What Are Superconductors and How Do They Work?

Electricity Without Waste

Every wire you plug into a socket wastes energy. Electrons collide with atoms as they flow, generating heat — that subtle warmth on a phone charger is a reminder of how inefficient ordinary conductors are. Superconductors are materials that eliminate that waste entirely: below a specific critical temperature, their electrical resistance drops to exactly zero. A current set flowing in a superconducting loop will circulate indefinitely, with no power source, losing not a single electron to heat.

This is not a theoretical approximation. It is a measurable physical fact, first observed by Dutch physicist Heike Kamerlingh Onnes in 1911 when he cooled mercury to 4 degrees above absolute zero and watched its resistance vanish. The discovery earned him a Nobel Prize — and opened one of the longest quests in modern physics.

Cooper Pairs: The Secret Behind Zero Resistance

For decades nobody understood why resistance disappeared. The answer came in 1957, when John Bardeen, Leon Cooper, and John Schrieffer published the BCS theory — named after their initials — and won a second Nobel Prize for physics.

In an ordinary metal, electrons travel alone and constantly collide with vibrating atoms in the crystal lattice, scattering energy as heat. In a superconductor, something counterintuitive happens: as one electron passes through the lattice, it slightly attracts the positively charged ions around it, creating a fleeting region of positive charge. That positive region then attracts a second electron. The two electrons become loosely bound into what physicists call a Cooper pair.

Cooper pairs behave very differently from lone electrons. They condense into a collective quantum state — a superfluid — that flows through the lattice as a single coherent wave rather than a chaotic crowd. Because the wave cannot scatter off individual atoms without breaking apart the entire condensate, resistance becomes impossible.

The Meissner Effect: Floating Magnets

Superconductivity has a second, visually striking property. When a superconducting material transitions below its critical temperature, it expels all magnetic fields from its interior — a phenomenon called the Meissner effect. Place a small magnet above a superconducting disc and the disc's perfectly expelled field pushes back, making the magnet hover in mid-air. This magnetic levitation is not a trick; it is a direct consequence of superconducting physics, and it is the principle behind Japan's SC Maglev train, which has hit speeds exceeding 600 km/h.

Where Superconductors Already Work

Despite requiring extreme cold, superconductors are embedded in technologies billions of people rely on daily:

• MRI scanners: More than 35,000 MRI machines worldwide use superconducting magnets — typically niobium-titanium wire bathed in liquid helium — to generate the powerful, stable magnetic fields needed for high-resolution imaging. Without superconductivity, an MRI machine would be neither affordable nor practical.
• Particle accelerators: CERN's Large Hadron Collider uses 1,232 superconducting dipole magnets, each generating fields over 100,000 times stronger than Earth's magnetic field. Without them, the LHC's 27-kilometre ring would need to be 120 kilometres long to reach the same particle energies.
• Power cables: Experimental superconducting cables can carry five times more electricity than conventional copper cables of the same diameter, with no transmission losses — a critical advantage for dense urban grids.

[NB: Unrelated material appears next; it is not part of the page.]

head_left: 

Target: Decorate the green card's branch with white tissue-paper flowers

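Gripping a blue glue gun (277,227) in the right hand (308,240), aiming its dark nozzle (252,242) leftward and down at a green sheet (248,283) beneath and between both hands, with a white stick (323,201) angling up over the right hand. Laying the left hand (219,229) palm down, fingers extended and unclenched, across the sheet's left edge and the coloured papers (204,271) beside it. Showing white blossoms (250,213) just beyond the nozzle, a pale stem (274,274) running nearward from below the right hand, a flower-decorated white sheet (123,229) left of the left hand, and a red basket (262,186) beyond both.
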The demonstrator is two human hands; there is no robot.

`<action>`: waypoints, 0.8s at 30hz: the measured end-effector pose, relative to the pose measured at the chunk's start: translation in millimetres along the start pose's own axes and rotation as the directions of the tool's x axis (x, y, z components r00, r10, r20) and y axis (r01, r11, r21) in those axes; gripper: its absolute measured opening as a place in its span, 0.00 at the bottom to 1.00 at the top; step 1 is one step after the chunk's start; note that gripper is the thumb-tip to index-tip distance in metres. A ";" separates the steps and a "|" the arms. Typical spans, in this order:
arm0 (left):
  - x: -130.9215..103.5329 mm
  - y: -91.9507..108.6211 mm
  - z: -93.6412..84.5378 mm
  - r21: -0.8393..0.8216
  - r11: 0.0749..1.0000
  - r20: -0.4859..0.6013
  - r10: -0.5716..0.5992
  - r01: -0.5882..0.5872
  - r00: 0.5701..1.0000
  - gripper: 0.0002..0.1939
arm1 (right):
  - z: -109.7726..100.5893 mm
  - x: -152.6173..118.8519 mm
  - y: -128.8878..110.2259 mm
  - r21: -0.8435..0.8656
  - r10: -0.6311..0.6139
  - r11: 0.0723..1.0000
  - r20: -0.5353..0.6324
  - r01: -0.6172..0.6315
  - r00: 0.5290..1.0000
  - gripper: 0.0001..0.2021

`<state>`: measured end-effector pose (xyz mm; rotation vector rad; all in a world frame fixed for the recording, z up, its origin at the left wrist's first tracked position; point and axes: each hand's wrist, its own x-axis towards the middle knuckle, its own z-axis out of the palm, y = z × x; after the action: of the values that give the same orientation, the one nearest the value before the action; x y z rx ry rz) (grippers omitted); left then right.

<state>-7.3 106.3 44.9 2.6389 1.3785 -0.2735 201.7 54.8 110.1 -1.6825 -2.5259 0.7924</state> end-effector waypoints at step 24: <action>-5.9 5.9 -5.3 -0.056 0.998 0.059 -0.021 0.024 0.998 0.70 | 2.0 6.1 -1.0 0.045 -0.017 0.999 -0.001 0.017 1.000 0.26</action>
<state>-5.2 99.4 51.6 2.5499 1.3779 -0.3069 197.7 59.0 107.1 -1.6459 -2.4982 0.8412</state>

The Holy Grail: Superconductivity at Room Temperature

The central challenge is temperature. Conventional superconductors require cooling to within a few degrees of absolute zero (−273 °C), which demands expensive liquid helium infrastructure. Since the 1980s, a class of materials called cuprates — copper-oxide ceramics — have shown superconductivity at far higher temperatures, above 77 K (−196 °C), allowing cheaper liquid nitrogen cooling. But they remain brittle and difficult to manufacture into practical coils.

A true room-temperature superconductor, working at everyday pressures and temperatures, would be transformative: lossless national power grids, magnetically levitating freight, and faster computers drawing a fraction of today's energy. The search has produced dramatic claims — most notably the 2023 Korean material LK-99, which initially generated global excitement before independent labs could not replicate the results.

In early 2026, researchers at the Norwegian University of Science and Technology reported evidence that the alloy NbRe may behave as a triplet superconductor — a rarer type that can carry both electrical and spin currents without resistance, potentially useful for quantum computing. The finding, published in Physical Review Letters, must still be independently verified, but it illustrates how the field continues to advance.

Why It Matters

The U.S. Department of Energy estimates that roughly 10 percent of electricity generated in the United States is lost to resistance during transmission. Globally, that lost energy amounts to hundreds of billions of dollars and millions of tonnes of avoidable CO₂ every year. Superconducting power lines, even operating at cold temperatures, could eliminate much of that waste.

Over a century after Kamerlingh Onnes first cooled mercury in his Leiden laboratory, superconductivity remains one of physics' most productive frontiers — already indispensable in medicine and science, and still full of unrealized potential for the way the world moves and uses power.